◆ TASK
Set down the full listing below word for word; pictures stay out of the copy.
· · · ·
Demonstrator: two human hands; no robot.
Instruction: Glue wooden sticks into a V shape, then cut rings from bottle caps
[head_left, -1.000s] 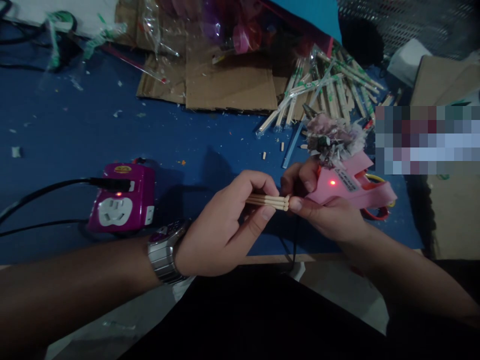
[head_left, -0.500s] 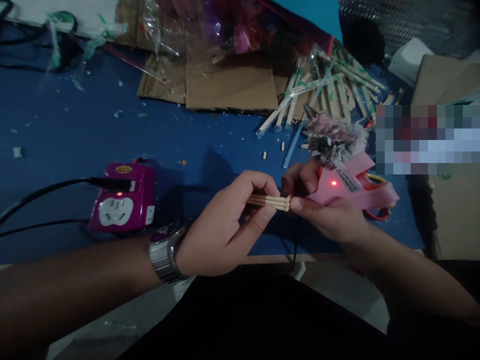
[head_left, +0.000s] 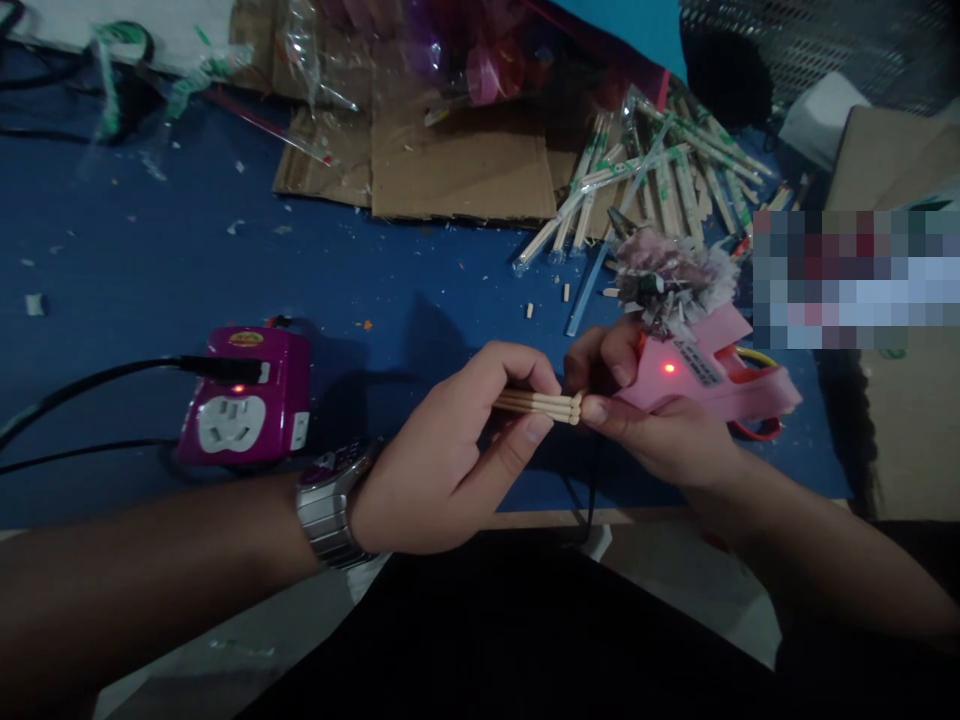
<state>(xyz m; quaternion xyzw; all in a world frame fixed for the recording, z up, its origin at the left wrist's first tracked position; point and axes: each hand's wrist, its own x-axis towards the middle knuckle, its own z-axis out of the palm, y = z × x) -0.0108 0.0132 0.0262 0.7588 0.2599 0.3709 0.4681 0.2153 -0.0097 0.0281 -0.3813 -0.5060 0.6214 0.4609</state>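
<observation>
Fingers (head_left: 511, 362) on the wooden sticks (head_left: 553, 405): a small bundle lies between the left thumb and curled index finger, its near ends poking out toward the right hand (head_left: 649, 420).
Left hand (head_left: 431, 460): thumb and index finger close together, pinching the bundle; the far ends are hidden behind the palm.
Right hand: fingers bent, thumb tip just beside the stick ends — I cannot tell whether it presses on them or grips anything.
Pink tool (head_left: 675, 385): directly beyond the right hand, which covers part of it; a red light glows on its side. Contact is unclear.
Crumpled clump (head_left: 675, 280): greyish, at the tool's upper end.
Wrapped sticks (head_left: 664, 190): a loose pile farther back, beside the cardboard (head_left: 465, 175).
Counter (head_left: 135, 260): blue, dotted with scraps — a blue strip (head_left: 586, 295) and small wood pieces (head_left: 529, 311) lie just past the fingers.
Purple socket (head_left: 281, 410): left of the hands, with a black plug (head_left: 217, 368) in it.
Wristwatch (head_left: 330, 515): metal, on the left wrist.
</observation>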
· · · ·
◆ SOLUTION
Demonstrator: two human hands; no robot.
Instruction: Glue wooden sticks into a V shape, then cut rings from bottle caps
[head_left, -1.000s] 
[head_left, -0.500s] 
[head_left, +0.000s] 
<state>(xyz m; quaternion xyzw; all in a world frame fixed for the recording, z up, its origin at the left wrist's first tracked position; point and axes: each hand's wrist, its own x-axis towards the middle knuckle, its own z-axis out of the palm, y = z × x) -0.0108 0.0132 0.0262 0.7588 0.2599 0.3709 0.4681 0.2153 -0.0097 0.0281 -0.3813 -0.5060 0.6214 0.4609</state>
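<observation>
Fingers (head_left: 511, 362) on the wooden sticks (head_left: 553, 405): a small bundle lies between the left thumb and curled index finger, its near ends poking out toward the right hand (head_left: 649, 420).
Left hand (head_left: 431, 460): thumb and index finger close together, pinching the bundle; the far ends are hidden behind the palm.
Right hand: fingers bent, thumb tip just beside the stick ends — I cannot tell whether it presses on them or grips anything.
Pink tool (head_left: 675, 385): directly beyond the right hand, which covers part of it; a red light glows on its side. Contact is unclear.
Crumpled clump (head_left: 675, 280): greyish, at the tool's upper end.
Wrapped sticks (head_left: 664, 190): a loose pile farther back, beside the cardboard (head_left: 465, 175).
Counter (head_left: 135, 260): blue, dotted with scraps — a blue strip (head_left: 586, 295) and small wood pieces (head_left: 529, 311) lie just past the fingers.
Purple socket (head_left: 281, 410): left of the hands, with a black plug (head_left: 217, 368) in it.
Wristwatch (head_left: 330, 515): metal, on the left wrist.
</observation>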

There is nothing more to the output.